Resident Evil 7 is dreadful. Every scene, every space, practically every object feels like something to be rejected. Even at the start of the game in the light of day, the sky itself seems toxic. The rambling Southern estate grounds where it takes place are not just decayed but diseased, ravaged by far more than time and the elements. Nature, science, even the human form itself has all be made twisted and repugnant, and at every turn you are made to wade deeper into the mire.

Some enemies are not meant to be fought, some can’t be, but there are also a lot of places where the only way out is through. You have to fight, and in order to survive the fight you have to master your terror and locate your presence of mind. Stop running, turn around. Stop shaking, aim.

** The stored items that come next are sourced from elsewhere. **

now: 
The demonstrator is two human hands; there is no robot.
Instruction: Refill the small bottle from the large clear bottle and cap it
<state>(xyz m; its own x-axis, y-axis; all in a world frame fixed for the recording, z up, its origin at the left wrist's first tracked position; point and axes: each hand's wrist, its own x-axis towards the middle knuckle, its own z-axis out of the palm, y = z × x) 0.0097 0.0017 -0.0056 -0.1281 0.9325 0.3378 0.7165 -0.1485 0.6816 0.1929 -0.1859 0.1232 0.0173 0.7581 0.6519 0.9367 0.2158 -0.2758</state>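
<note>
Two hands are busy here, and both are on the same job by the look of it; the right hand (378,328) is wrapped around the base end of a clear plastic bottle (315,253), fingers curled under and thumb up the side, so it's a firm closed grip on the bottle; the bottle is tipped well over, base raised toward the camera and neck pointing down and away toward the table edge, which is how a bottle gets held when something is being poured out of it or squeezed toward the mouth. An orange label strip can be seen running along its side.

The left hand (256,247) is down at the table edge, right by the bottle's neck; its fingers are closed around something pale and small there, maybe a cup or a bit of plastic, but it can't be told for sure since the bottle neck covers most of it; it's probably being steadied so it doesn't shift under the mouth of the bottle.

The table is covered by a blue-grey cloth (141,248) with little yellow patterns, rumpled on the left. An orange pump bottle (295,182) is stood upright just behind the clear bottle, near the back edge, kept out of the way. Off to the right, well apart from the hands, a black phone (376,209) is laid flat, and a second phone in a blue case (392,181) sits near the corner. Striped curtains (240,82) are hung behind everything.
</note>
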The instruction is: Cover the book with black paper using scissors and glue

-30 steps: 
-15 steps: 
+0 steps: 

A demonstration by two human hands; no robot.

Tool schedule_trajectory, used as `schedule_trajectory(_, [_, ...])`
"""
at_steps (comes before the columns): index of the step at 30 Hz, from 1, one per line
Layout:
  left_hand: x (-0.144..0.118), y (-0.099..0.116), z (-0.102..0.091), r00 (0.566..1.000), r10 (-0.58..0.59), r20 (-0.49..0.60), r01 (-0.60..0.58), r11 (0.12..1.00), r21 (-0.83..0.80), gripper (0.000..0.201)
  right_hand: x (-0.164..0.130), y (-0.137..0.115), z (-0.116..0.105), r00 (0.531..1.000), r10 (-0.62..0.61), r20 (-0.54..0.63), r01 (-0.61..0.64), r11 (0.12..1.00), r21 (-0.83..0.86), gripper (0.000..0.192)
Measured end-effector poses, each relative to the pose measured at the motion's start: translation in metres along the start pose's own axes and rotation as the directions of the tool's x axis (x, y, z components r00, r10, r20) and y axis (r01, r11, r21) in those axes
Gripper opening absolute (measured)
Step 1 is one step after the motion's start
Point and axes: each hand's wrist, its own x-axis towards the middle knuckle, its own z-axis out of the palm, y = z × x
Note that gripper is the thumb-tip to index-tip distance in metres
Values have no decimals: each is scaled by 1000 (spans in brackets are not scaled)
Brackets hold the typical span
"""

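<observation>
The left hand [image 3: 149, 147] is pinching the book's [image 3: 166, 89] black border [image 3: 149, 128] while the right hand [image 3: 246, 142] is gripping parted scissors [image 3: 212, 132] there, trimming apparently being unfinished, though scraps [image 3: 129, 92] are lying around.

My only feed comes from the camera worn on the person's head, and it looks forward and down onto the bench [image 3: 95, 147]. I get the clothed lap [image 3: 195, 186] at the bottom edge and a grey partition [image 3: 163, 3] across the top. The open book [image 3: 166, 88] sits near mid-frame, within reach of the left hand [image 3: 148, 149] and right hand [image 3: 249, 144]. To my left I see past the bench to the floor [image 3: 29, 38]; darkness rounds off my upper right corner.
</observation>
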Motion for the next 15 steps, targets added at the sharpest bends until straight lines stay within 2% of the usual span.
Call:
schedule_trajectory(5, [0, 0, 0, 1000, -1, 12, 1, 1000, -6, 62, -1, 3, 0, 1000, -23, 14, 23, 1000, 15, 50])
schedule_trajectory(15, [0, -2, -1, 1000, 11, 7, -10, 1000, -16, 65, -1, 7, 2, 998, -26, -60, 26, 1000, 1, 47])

It’s okay to be afraid, you’re meant to be afraid. But Resident Evil reminds you that if you want to survive, you’re going to have to be brave.

9. Motorsport Manager

This is a 2016 game that ended up really capturing my imagination in 2017, which is ironic in a year that saw new editions of Gran Turismo, Forza, Project CARS, and F1 2017. Confronted with an almost unprecedented banquet of racing sims, it’s suitably ironic that I would end up investing most of my racing time into this delightful little sports management game from last year.

It does a terrific job unpacking the strategy and politics of auto-racing, about all the important choices that are made before a driver first sits down inside a car on race day. What parts does your R&D team create for the car, and should they focus on risky, high-performance equipment or tune for durability and reliability? Do you gamble that a your best driver can stretch a worn-out set of tires to the end of a race, at the very real risk of watching them smash into a corner wall or simply start crawling around the track?

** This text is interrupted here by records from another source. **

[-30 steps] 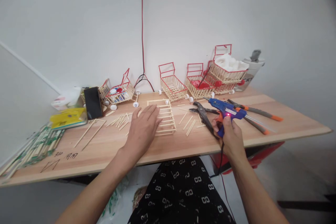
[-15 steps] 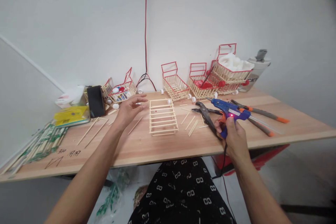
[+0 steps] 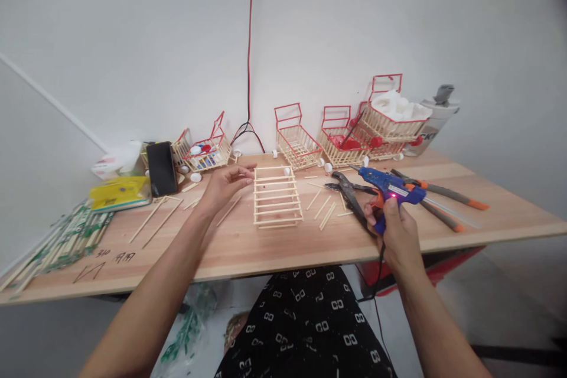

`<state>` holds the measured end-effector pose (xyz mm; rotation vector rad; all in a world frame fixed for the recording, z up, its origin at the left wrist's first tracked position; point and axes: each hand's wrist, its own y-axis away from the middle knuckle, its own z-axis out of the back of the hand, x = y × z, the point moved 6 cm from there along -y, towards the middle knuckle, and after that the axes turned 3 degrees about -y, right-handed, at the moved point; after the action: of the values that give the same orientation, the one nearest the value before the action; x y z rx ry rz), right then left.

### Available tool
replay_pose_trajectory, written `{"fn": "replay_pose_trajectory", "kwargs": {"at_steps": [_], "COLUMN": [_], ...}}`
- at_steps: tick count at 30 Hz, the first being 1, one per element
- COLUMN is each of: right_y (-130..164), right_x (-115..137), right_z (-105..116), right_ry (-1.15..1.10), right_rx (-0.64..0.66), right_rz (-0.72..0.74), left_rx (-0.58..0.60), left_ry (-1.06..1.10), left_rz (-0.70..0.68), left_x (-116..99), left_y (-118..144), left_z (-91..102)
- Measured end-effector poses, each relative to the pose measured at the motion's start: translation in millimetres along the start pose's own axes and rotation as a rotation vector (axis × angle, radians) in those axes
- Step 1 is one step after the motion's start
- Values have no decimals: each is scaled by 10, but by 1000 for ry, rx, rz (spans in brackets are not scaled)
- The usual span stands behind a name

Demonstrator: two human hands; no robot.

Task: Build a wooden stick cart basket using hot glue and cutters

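Note:
My right hand (image 3: 396,235) grips a blue hot glue gun (image 3: 390,183) by its handle at the table's front right; a red light glows on the gun. My left hand (image 3: 225,185) hovers over loose wooden sticks (image 3: 230,210) just left of a flat ladder-like stick grid (image 3: 276,204) lying on the wooden table (image 3: 283,245). Its fingers are drawn together and point toward the grid's top left corner. Whether they pinch a stick is unclear.
Several small stick carts with red frames (image 3: 296,140) line the wall. Black pliers (image 3: 349,191) and orange-tipped tools (image 3: 443,198) lie by the glue gun. A black phone (image 3: 160,168), a yellow packet (image 3: 119,194) and a stick bundle (image 3: 62,241) sit at left. A red cable (image 3: 249,41) hangs down the wall.
My left hand has lifted off the stick grid and moved left over the loose sticks, curling its fingers. The grid now lies uncovered. The right hand keeps hold of the glue gun.

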<state>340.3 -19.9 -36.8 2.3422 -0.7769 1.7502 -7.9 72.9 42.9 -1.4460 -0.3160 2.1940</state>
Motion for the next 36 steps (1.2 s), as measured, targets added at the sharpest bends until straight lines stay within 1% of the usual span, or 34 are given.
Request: {"fn": "replay_pose_trajectory", "kwargs": {"at_steps": [12,22,36], "right_y": [-4,13,8], "right_x": [-14,-13,-7], "right_z": [10,3,2], "right_ry": [-5,-16,-2], "right_rx": [1,8,11], "right_rz": [-1,-23,1], "left_rx": [-16,-23,-47], "left_ry": [19,21,38], "left_rz": [25,27,37], "left_x": [60,55,88], "left_y": [-8,-4,-4], "left_z": [-3,-9,-5]}}
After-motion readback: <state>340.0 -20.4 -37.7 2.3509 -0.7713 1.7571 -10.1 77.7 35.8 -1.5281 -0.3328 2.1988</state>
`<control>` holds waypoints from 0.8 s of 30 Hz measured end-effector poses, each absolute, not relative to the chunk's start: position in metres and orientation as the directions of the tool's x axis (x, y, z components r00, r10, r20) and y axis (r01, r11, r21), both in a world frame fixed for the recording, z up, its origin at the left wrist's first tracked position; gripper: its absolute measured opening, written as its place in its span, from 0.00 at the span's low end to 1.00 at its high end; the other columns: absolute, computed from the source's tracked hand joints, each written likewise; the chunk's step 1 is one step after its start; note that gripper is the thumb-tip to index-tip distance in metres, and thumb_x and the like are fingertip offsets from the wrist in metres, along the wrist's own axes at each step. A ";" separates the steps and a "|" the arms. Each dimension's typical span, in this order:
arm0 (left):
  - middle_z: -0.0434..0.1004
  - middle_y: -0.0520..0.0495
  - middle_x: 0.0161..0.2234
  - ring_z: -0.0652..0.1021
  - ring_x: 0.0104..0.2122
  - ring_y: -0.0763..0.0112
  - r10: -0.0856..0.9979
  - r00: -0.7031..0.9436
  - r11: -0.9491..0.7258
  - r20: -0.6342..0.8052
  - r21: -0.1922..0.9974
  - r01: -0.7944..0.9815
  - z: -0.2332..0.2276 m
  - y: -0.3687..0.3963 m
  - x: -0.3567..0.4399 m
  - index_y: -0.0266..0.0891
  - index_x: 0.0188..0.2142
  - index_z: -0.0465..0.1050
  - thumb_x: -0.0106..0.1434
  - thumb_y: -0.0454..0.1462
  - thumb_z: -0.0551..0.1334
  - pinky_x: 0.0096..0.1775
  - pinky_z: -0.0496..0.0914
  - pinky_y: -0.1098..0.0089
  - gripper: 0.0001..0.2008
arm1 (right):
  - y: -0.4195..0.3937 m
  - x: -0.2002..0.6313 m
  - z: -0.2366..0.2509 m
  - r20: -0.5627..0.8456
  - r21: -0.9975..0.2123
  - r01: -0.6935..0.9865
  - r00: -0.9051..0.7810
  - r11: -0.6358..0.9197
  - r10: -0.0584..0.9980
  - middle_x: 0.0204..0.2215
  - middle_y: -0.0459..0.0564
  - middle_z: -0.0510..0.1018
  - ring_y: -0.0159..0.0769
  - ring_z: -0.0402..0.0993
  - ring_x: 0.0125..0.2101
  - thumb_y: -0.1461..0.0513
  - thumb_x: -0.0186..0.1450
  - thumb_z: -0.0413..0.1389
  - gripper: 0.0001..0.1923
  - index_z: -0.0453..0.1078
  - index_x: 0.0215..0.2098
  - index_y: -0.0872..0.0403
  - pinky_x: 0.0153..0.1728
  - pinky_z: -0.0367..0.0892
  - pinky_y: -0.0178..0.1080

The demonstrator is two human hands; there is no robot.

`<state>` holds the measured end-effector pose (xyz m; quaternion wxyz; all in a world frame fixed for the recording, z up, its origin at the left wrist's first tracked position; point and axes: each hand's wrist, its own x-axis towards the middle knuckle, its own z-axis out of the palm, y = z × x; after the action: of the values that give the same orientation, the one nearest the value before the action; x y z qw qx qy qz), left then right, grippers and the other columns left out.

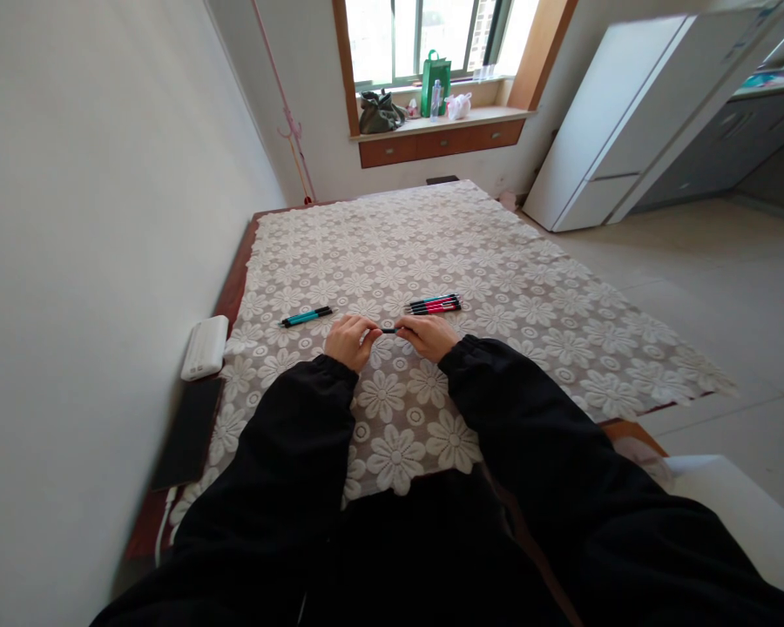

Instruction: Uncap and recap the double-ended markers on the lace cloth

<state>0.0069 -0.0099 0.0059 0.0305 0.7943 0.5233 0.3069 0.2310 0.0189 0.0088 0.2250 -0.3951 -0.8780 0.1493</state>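
Note:
Between my two hands a slim dark pen lies level, its ends hidden by my fingers. The fingers of my left hand are closed on its left end. My right hand pinches the opposite end. Just beyond the left hand, teal pens with black parts lie side by side on the flowered lace tablecloth. A group of several pens, red, teal and black, rests past the right hand.
Along the wall at left are a white power bank and a dark flat object, with a white cable. A window sill holds bags and a bottle. A white fridge stands at the back right.

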 end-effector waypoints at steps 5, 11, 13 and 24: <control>0.80 0.45 0.33 0.75 0.39 0.61 0.869 0.120 -0.345 0.480 0.414 0.842 0.005 -0.008 0.003 0.42 0.29 0.74 0.72 0.46 0.50 0.43 0.66 0.62 0.20 | 0.022 0.234 0.007 0.344 -0.444 0.636 -0.530 0.632 0.775 0.38 0.50 0.80 0.36 0.74 0.36 0.57 0.71 0.53 0.10 0.72 0.45 0.51 0.35 0.60 0.34; 0.76 0.46 0.28 0.74 0.35 0.63 0.881 0.123 -0.346 0.457 0.443 0.827 0.011 -0.010 0.004 0.41 0.24 0.70 0.73 0.45 0.47 0.40 0.65 0.63 0.24 | 0.023 0.234 0.006 0.376 -0.439 0.617 -0.535 0.653 0.757 0.37 0.50 0.79 0.35 0.73 0.36 0.58 0.72 0.51 0.10 0.72 0.42 0.52 0.36 0.60 0.34; 0.75 0.46 0.26 0.73 0.34 0.63 0.883 0.116 -0.339 0.454 0.447 0.828 0.012 -0.011 0.005 0.41 0.23 0.69 0.72 0.44 0.47 0.39 0.64 0.64 0.24 | 0.024 0.234 0.006 0.382 -0.446 0.603 -0.539 0.661 0.750 0.37 0.50 0.79 0.35 0.73 0.36 0.58 0.72 0.51 0.09 0.72 0.42 0.52 0.37 0.61 0.34; 0.65 0.48 0.22 0.70 0.27 0.66 0.909 0.036 -0.269 0.416 0.517 0.812 0.010 -0.010 0.006 0.41 0.23 0.64 0.70 0.46 0.48 0.31 0.60 0.66 0.21 | 0.023 0.236 0.009 0.473 -0.462 0.566 -0.495 0.683 0.729 0.38 0.50 0.79 0.36 0.72 0.38 0.56 0.71 0.54 0.09 0.72 0.42 0.52 0.40 0.63 0.36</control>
<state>0.0060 -0.0098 0.0101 0.0691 0.7163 0.6007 0.3483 0.2356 0.0231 0.0085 0.3309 -0.3783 -0.8557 0.1236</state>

While racing is most vividly depicted from the perspective of the driver, Motorsport Manager reminds us that racing is, after all, a strategy game.

8. Battlestar Galactica: Deadlock

This is such a flawed game that misses so much of what I loved about the TV series… and yet it’s also one of the most enjoyable tactical games of the year. It could and should perhaps have been much more ambitious in the kind of story it tells, since the narrative and tragic worldview of the 2000s Battlestar Galactica TV series was what made it more than a run-of-the-mill military sci-fi show. But damn if Deadlock doesn’t end up delivering a lot of great military sci-fi flavor.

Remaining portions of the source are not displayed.